▶ **YOUR ASSIGNMENT**
Beginning with the line that holds "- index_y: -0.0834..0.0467" in the data below, give again every line through the one that holds "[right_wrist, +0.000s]", exactly as written.

▶ **SOURCE DATA**
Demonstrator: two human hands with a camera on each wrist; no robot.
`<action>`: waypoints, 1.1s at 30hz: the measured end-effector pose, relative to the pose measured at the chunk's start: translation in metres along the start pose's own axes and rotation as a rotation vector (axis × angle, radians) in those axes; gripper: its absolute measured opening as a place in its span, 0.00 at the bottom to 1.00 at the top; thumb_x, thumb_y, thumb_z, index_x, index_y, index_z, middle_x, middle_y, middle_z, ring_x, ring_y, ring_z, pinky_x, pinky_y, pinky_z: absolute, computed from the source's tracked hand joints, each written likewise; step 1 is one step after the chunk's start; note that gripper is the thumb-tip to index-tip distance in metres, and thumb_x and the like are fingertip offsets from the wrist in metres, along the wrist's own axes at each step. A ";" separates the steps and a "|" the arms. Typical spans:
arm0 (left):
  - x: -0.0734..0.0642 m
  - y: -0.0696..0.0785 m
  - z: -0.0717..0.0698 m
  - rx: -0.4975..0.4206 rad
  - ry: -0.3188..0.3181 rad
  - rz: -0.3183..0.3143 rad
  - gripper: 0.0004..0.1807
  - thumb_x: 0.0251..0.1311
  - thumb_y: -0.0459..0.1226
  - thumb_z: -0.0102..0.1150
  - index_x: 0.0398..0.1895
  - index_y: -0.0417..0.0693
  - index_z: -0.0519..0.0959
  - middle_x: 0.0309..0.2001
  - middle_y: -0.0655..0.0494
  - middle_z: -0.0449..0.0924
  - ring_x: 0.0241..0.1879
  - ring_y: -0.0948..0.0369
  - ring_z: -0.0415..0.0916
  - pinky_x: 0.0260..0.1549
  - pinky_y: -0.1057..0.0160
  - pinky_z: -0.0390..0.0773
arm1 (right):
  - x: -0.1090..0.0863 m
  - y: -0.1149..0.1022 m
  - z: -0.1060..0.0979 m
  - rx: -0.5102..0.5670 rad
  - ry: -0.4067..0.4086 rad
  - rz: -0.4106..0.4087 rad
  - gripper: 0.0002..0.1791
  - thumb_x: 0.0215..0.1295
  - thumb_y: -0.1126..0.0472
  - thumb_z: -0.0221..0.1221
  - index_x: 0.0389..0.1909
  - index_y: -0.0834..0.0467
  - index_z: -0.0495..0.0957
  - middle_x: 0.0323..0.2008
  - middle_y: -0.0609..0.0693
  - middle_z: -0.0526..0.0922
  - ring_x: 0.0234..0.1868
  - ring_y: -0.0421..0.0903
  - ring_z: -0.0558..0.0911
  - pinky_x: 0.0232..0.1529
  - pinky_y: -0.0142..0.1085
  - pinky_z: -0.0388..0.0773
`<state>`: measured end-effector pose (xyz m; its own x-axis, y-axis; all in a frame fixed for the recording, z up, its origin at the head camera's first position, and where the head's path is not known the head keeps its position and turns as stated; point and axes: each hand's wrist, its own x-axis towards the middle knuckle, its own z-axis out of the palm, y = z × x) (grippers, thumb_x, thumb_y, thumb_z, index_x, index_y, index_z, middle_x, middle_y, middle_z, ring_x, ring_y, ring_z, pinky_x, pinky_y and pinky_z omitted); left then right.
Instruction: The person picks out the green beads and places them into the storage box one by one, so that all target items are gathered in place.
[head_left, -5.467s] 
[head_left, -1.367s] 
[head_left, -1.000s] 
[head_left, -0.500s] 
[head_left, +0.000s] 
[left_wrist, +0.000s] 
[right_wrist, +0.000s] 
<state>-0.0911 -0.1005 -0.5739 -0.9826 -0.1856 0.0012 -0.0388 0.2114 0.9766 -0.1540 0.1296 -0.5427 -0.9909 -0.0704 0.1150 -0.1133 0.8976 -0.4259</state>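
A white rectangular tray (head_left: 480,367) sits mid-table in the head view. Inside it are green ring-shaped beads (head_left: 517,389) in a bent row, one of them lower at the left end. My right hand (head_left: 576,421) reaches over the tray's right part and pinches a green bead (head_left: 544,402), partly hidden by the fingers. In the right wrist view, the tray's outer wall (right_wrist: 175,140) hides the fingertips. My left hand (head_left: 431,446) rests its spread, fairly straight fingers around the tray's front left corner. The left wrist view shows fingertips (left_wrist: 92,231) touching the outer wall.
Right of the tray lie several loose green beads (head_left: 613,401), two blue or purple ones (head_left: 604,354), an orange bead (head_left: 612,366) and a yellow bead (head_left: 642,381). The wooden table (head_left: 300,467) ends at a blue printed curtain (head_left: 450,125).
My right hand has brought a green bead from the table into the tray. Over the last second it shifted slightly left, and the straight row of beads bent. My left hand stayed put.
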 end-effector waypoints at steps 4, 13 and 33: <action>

▶ **ANSWER TO THE PROBLEM**
  - index_y: -0.0834..0.0467
  - index_z: -0.0495..0.0957
  - middle_x: 0.0323..0.2008
  - middle_y: -0.0609..0.0693
  - middle_z: -0.0526..0.0922
  - ring_x: 0.0234..0.1868
  - ring_y: -0.0421..0.0903
  - ring_z: -0.0558..0.0911
  - pinky_x: 0.0232..0.1529
  - pinky_y: -0.0142..0.1085
  - pinky_z: -0.0388..0.0773
`<state>`: measured end-effector pose (xyz m; its own x-axis, y-axis; all in a frame fixed for the recording, z up, its origin at the head camera's first position, and where the head's path is not known the head keeps its position and turns as stated; point and axes: each hand's wrist, its own x-axis towards the middle knuckle, its own z-axis out of the palm, y = z × x) (grippers, thumb_x, thumb_y, thumb_z, index_x, index_y, index_z, middle_x, middle_y, middle_z, ring_x, ring_y, ring_z, pinky_x, pinky_y and pinky_z omitted); left then right.
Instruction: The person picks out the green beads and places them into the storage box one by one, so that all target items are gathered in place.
[head_left, -5.467s] 
[head_left, -1.367s] 
[head_left, -1.000s] 
[head_left, -0.500s] 
[head_left, +0.000s] 
[left_wrist, +0.000s] 
[right_wrist, +0.000s] 

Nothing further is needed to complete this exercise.